In third place was another Mayo combination in Liz Murphy’s Cappulcorragh Quality Time (O.B.O.S Quality 004) and her colt foal Cappulcorragh Time To Dance, by the 2023 Croker Cup champion, Galileo Dance.

First-time Breeders’ Championship wins were claimed all round for O.B.O.S Quality, Mermus R, the newcomer Landino VDL and Sligo Candy Boy. Both O.B.O.S Quality and Sligo Candy Boy were the only sires with two offspring in this year’s finalists, while Mermus R’s super-consistent strike rate of Breeders’ Championship prize winners continues.

Eventing stand out

This year’s final was judged by Michaela Bowling, deputising for Harm Sievers whose daughter was competing at home, and Philipp Baumgart.

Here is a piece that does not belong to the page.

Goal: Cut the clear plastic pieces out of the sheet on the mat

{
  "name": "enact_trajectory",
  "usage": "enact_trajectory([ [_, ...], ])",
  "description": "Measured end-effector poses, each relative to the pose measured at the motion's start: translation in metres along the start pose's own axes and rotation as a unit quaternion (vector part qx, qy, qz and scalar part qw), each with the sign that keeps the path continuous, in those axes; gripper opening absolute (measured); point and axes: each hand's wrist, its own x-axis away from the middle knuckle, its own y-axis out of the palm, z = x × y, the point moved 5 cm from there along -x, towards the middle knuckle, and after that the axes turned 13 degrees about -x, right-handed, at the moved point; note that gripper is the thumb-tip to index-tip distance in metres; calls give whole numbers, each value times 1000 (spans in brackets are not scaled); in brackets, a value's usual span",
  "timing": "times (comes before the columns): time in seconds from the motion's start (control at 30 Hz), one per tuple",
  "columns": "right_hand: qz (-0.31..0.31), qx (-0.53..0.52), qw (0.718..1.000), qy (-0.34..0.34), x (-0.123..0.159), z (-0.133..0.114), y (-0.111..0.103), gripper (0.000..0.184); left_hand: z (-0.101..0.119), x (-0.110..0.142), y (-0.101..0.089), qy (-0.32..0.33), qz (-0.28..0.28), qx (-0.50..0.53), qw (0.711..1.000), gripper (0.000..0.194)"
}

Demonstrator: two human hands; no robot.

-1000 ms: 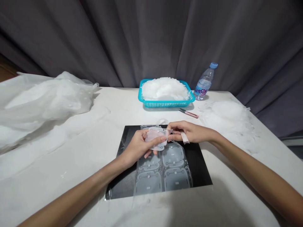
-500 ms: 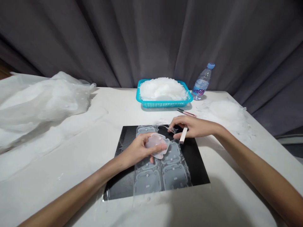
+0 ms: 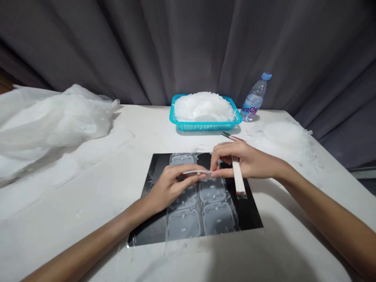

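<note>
My left hand (image 3: 173,184) is closed on a thin, translucent plastic piece (image 3: 195,171), seen nearly edge-on, with the thumb below it. At its right end, my right hand (image 3: 232,158) pinches the edge between thumb and fingertips. A flat white stick (image 3: 238,178) with reddish marks at its lower end is tucked in my right hand and points down. Below both hands lies a translucent sheet (image 3: 185,225) of similar rounded-square shapes, on a black mat (image 3: 151,227). The sheet has a gap at its upper right, partly hidden by my right hand.
A blue basket (image 3: 205,126) heaped with white translucent pieces stands at the back, beside a water bottle (image 3: 253,100). Small snips (image 3: 232,136) lie before it. A large plastic bag (image 3: 58,121) fills the left; a pile of clear scraps (image 3: 282,137) lies right.
My left hand has tilted the plastic piece from face-up to edge-on. My right hand has come in to pinch its right edge, and the white stick has swung to point downward.
</note>
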Motion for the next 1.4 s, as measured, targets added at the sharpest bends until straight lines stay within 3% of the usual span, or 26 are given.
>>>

“It changed it up, not just focussing on the foals or the mares,” Bowling remarked about the championship’s combined format. “The eventing final really stood out for both of us.”

“I think the standard, especially in the eventers, was really high. I really like the eventing types and movement,” Baumgart said.

“It’s hard for the judges, I think, because we don’t know the pedigree. I include that myself when I judge a foal and it’s so important to know, not just the mother and father, but to the fifth and sixth generation. So the pedigree in the damline is important to know.

“We would always, always, always have the foals in loose presentation, not being led, which gives you a better impression of the movement and a more easy way to judge them.”

There was one year when foals were shown loose in a round pen during the Breeders’ Championship final. However, the electric atmosphere of Dublin was not conducive to a format that works better at a dedicated foal show and that, along with showing the mares and foals around a triangle layout, was quickly dropped.

Is the Breeders’ Championship becoming a hybrid competition, trying to blend Dublin tradition with its European counterparts? A discussion for another day; last Friday belonged to this year’s champions.

“It was just unbelievable because I often came here down the years and to win a prize, any prize but my God, yesterday... There’s no words to describe it,” Pat Finn commented after his Laidlaw Cup, Breeders’ Championship reserve place and as breeder of the two winning mares.

“It’s just unbelievable and to be here with my daughter [Ruth] and grandson [Aaron]. As for Tiernan Gill and his team... He’s like Aidan O’Brien, his knowledge and guidance is unreal. Give him the material and he’ll do the rest.”